___ DATASET EXTRACT

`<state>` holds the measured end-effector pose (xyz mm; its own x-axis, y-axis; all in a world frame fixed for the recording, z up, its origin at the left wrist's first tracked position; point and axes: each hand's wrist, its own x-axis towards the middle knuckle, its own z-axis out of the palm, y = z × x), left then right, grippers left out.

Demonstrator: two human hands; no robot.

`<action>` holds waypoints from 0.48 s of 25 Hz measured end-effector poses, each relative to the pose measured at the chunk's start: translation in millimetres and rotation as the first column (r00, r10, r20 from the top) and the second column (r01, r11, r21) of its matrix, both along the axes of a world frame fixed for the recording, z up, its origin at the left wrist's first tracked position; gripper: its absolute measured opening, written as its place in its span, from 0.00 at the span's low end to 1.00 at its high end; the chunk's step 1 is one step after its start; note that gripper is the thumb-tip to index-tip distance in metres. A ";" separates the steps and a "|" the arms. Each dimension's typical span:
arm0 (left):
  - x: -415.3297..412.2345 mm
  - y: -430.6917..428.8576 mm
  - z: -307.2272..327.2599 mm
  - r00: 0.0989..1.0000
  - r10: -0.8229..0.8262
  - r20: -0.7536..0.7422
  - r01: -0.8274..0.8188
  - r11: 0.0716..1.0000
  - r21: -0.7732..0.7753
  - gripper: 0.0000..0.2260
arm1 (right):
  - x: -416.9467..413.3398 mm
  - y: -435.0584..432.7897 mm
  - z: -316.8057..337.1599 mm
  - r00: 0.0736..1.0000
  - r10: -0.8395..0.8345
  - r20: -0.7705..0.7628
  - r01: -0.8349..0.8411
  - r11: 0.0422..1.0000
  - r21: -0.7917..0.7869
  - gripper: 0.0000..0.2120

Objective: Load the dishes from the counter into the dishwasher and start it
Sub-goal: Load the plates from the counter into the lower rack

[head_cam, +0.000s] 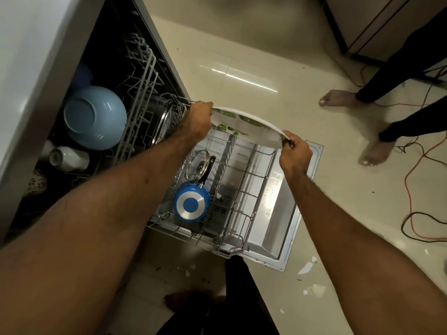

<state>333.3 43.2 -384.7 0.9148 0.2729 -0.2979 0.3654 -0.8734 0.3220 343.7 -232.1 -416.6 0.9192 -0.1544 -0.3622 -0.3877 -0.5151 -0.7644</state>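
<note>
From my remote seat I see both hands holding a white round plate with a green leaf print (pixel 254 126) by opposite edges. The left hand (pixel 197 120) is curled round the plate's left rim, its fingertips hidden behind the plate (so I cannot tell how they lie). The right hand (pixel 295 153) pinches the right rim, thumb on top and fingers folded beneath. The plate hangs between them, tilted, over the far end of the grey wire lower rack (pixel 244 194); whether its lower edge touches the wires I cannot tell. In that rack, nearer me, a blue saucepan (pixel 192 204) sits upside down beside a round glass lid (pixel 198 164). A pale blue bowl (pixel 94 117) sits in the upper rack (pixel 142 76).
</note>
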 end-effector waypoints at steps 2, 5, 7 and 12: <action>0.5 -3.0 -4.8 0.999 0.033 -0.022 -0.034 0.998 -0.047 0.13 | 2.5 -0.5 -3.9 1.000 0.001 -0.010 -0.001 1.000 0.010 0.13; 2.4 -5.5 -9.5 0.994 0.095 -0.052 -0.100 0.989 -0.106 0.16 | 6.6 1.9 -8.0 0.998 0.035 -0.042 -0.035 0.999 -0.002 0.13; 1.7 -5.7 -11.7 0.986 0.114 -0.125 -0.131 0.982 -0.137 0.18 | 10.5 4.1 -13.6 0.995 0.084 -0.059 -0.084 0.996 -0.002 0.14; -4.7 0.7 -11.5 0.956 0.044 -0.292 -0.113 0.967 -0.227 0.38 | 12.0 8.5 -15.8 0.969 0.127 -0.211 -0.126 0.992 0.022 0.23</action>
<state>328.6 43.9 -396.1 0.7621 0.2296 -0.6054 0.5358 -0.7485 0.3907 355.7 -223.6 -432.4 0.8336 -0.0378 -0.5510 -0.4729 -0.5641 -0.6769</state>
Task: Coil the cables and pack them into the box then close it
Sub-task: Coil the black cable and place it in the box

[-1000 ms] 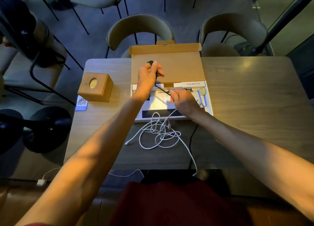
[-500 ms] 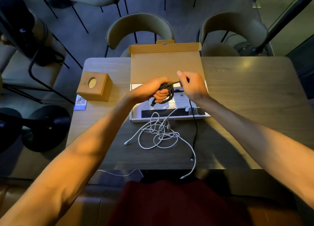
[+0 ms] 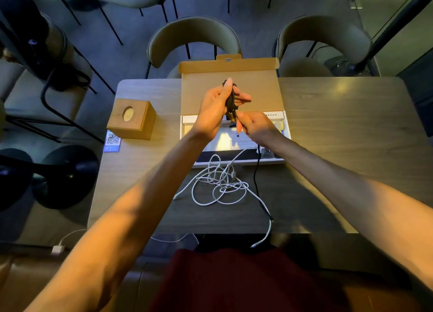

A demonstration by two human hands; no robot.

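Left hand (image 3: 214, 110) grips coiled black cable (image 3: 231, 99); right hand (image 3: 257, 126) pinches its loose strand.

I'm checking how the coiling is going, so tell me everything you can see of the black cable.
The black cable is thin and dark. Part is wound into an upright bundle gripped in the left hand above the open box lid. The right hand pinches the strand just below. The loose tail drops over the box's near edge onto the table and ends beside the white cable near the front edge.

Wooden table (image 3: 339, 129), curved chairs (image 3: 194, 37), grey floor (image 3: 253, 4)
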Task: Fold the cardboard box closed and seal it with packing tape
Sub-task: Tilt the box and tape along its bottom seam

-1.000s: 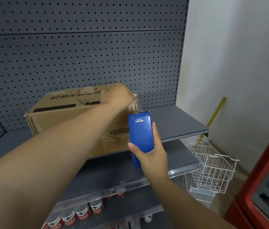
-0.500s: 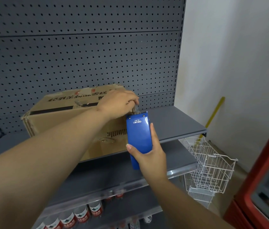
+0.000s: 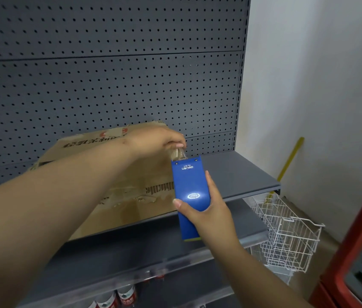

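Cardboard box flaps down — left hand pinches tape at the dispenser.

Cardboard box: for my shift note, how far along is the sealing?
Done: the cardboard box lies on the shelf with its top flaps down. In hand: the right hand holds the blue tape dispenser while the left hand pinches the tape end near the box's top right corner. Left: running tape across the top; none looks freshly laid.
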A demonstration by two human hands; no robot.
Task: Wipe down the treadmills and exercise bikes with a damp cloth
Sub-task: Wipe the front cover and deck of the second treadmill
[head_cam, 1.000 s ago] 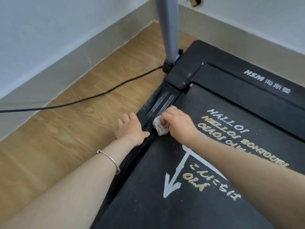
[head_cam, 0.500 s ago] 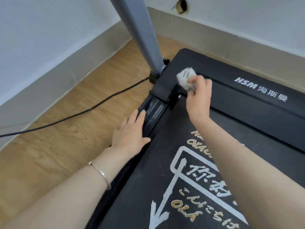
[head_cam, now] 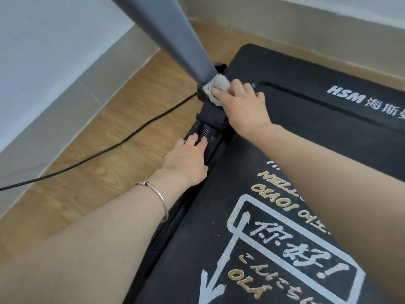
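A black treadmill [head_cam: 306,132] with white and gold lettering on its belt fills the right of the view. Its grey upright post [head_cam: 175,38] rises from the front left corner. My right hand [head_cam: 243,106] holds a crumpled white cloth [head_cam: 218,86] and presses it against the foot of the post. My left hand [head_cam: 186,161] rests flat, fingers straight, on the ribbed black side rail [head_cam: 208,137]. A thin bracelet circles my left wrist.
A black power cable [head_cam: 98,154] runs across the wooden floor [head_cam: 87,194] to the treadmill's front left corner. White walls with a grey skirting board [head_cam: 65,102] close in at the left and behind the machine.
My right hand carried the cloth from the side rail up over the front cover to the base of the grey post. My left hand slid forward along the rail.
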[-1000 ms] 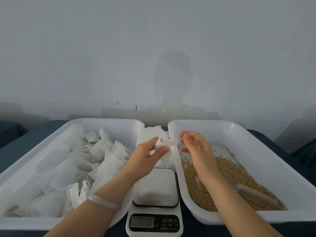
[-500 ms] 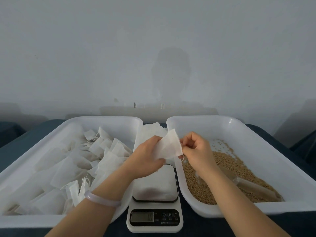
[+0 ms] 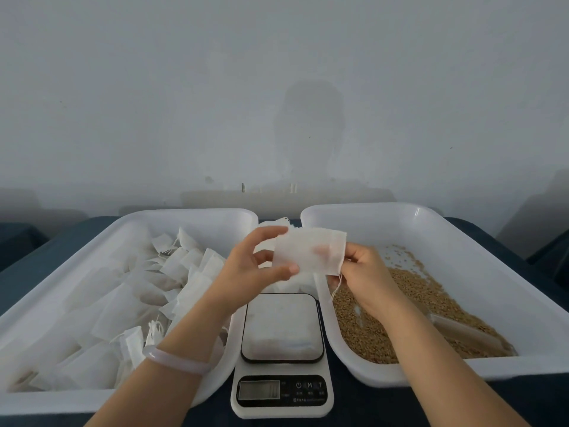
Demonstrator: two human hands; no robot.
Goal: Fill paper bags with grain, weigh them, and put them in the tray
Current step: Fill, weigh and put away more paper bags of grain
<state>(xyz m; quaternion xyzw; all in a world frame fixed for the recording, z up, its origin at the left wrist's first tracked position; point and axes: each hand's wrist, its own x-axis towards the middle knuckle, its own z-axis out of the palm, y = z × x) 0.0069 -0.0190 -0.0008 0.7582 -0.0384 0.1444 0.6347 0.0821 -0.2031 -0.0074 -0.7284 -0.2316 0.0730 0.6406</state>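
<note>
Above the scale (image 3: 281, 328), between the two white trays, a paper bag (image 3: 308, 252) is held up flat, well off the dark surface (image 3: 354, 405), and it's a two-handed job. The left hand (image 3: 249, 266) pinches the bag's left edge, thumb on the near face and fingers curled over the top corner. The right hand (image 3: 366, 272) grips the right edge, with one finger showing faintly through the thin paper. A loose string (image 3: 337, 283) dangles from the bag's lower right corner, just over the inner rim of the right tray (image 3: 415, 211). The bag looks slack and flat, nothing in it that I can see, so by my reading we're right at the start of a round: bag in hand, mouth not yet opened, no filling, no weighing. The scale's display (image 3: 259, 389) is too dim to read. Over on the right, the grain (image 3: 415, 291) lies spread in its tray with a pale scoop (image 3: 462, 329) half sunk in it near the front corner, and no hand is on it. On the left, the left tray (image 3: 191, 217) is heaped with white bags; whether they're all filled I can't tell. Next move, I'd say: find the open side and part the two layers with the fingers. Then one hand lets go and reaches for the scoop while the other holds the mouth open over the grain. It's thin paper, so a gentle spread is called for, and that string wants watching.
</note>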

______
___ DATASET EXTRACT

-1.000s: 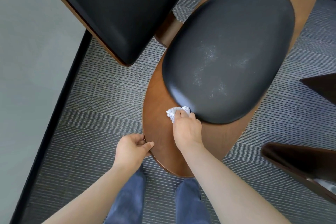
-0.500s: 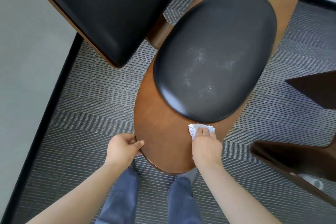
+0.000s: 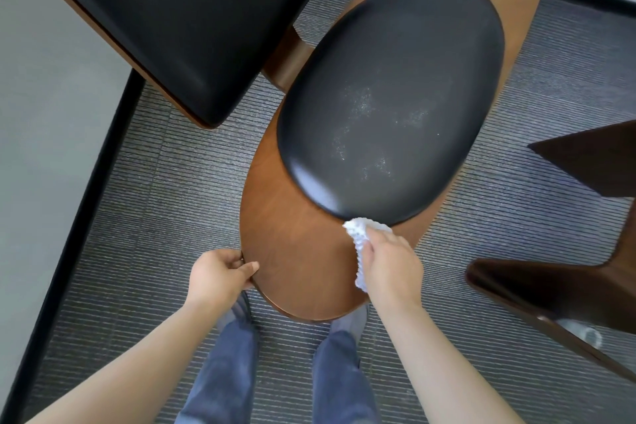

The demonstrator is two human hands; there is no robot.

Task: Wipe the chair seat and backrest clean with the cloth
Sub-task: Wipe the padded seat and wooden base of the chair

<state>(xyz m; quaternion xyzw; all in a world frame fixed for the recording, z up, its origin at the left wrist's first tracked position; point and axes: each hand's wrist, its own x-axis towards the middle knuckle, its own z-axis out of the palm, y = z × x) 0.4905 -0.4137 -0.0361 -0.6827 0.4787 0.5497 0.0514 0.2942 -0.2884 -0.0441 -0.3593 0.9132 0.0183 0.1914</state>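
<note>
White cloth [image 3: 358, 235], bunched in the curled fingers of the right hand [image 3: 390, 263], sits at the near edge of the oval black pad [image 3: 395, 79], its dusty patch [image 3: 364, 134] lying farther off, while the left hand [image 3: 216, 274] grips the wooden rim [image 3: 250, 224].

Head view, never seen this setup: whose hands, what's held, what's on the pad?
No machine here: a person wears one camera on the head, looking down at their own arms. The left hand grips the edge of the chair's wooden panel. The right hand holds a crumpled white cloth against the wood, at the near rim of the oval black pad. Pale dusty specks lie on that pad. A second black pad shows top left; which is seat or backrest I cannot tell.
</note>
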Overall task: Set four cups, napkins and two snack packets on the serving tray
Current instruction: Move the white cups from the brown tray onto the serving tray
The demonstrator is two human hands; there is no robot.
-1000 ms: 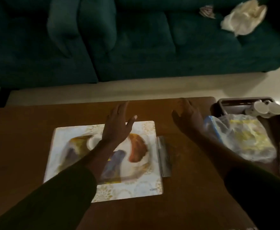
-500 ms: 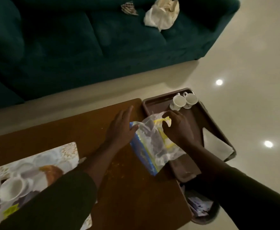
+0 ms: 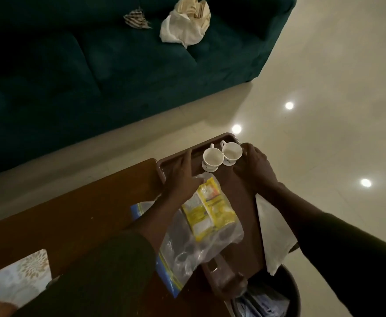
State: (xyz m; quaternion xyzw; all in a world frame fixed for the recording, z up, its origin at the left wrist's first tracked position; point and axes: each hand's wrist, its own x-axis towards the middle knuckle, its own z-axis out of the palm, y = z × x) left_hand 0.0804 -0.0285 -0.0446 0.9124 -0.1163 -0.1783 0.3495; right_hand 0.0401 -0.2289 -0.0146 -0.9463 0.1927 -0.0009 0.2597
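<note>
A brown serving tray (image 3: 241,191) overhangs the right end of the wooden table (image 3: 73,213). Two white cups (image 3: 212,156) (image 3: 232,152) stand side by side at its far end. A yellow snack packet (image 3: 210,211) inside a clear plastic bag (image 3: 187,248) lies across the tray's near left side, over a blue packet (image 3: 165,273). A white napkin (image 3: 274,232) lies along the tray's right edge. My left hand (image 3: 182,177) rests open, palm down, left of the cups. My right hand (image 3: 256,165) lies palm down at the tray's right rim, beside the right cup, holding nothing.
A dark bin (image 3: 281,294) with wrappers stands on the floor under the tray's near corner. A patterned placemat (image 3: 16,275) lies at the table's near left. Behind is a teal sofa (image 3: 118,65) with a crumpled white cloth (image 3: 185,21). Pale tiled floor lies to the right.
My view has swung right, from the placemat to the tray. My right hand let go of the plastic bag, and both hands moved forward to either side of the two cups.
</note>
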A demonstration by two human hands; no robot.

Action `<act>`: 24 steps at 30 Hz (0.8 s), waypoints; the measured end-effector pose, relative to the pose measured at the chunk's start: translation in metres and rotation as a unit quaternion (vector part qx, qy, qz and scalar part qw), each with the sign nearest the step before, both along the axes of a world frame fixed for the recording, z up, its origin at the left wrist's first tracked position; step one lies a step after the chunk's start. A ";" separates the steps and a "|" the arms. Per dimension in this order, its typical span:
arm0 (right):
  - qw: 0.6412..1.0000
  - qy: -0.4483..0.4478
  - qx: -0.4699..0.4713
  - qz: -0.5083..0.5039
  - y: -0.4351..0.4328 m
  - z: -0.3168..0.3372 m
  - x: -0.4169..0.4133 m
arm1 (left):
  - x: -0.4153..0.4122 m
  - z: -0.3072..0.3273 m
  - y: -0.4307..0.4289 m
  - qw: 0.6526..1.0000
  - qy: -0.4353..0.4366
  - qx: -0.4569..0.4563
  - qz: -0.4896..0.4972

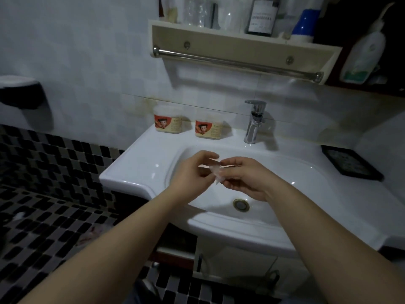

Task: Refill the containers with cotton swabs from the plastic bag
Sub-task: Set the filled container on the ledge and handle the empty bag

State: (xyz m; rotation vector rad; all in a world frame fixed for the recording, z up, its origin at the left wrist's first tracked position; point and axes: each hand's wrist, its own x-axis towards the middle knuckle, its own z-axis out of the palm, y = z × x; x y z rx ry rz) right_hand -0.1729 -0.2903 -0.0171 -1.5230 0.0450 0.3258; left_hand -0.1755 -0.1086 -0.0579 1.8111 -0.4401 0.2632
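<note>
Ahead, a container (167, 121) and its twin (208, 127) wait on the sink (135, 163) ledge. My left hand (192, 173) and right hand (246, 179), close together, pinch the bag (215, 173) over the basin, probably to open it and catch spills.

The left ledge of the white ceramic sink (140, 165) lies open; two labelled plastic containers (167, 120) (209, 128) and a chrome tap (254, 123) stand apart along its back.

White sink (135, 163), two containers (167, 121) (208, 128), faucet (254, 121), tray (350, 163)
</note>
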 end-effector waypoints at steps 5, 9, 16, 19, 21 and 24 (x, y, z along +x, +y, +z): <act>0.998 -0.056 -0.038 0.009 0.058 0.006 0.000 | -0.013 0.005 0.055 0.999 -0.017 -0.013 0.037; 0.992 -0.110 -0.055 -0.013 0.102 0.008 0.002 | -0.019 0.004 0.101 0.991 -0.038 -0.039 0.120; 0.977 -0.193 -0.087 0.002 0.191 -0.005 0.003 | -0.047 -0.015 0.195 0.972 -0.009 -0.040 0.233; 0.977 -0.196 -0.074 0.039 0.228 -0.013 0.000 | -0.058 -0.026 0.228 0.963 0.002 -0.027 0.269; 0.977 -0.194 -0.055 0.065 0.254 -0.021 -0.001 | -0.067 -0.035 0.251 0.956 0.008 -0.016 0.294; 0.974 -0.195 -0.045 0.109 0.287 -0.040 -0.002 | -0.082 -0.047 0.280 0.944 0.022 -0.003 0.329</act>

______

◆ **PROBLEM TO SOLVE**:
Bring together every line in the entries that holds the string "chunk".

◆ **RESULT OF THIS TASK**:
`<action>` holds waypoints from 0.48 s of 25 Hz measured end-effector poses, each relative to the pose measured at the chunk's start: translation in millimetres and rotation as the first column (r00, r10, r20 from the top) and the second column (r01, r11, r21) of its matrix, both along the axes of a world frame fixed for the recording, z up, its origin at the left wrist's first tracked position; gripper: its absolute measured opening, written as its place in its span, from 0.00 at the span's low end to 1.00 at its high end; the chunk's step 1 is one step after its start; note that gripper is the thumb-tip to index-tip distance in metres. A ";" separates the steps and a "|" the arms. Each dimension's typical span:
Action `<act>`: 24 steps at 30 Hz (0.8 s), waypoints; the measured end-effector pose, relative to the pose measured at the chunk's start: translation in metres and rotation as a unit quaternion (vector part qx, qy, qz and scalar part qw), each with the sign nearest the step before, both along the axes of a world frame fixed for the recording, z up, its origin at the left wrist's first tracked position; step one lies a step after the chunk's start. A ";" separates the steps and a "|" the arms. Per dimension in this order, its typical span:

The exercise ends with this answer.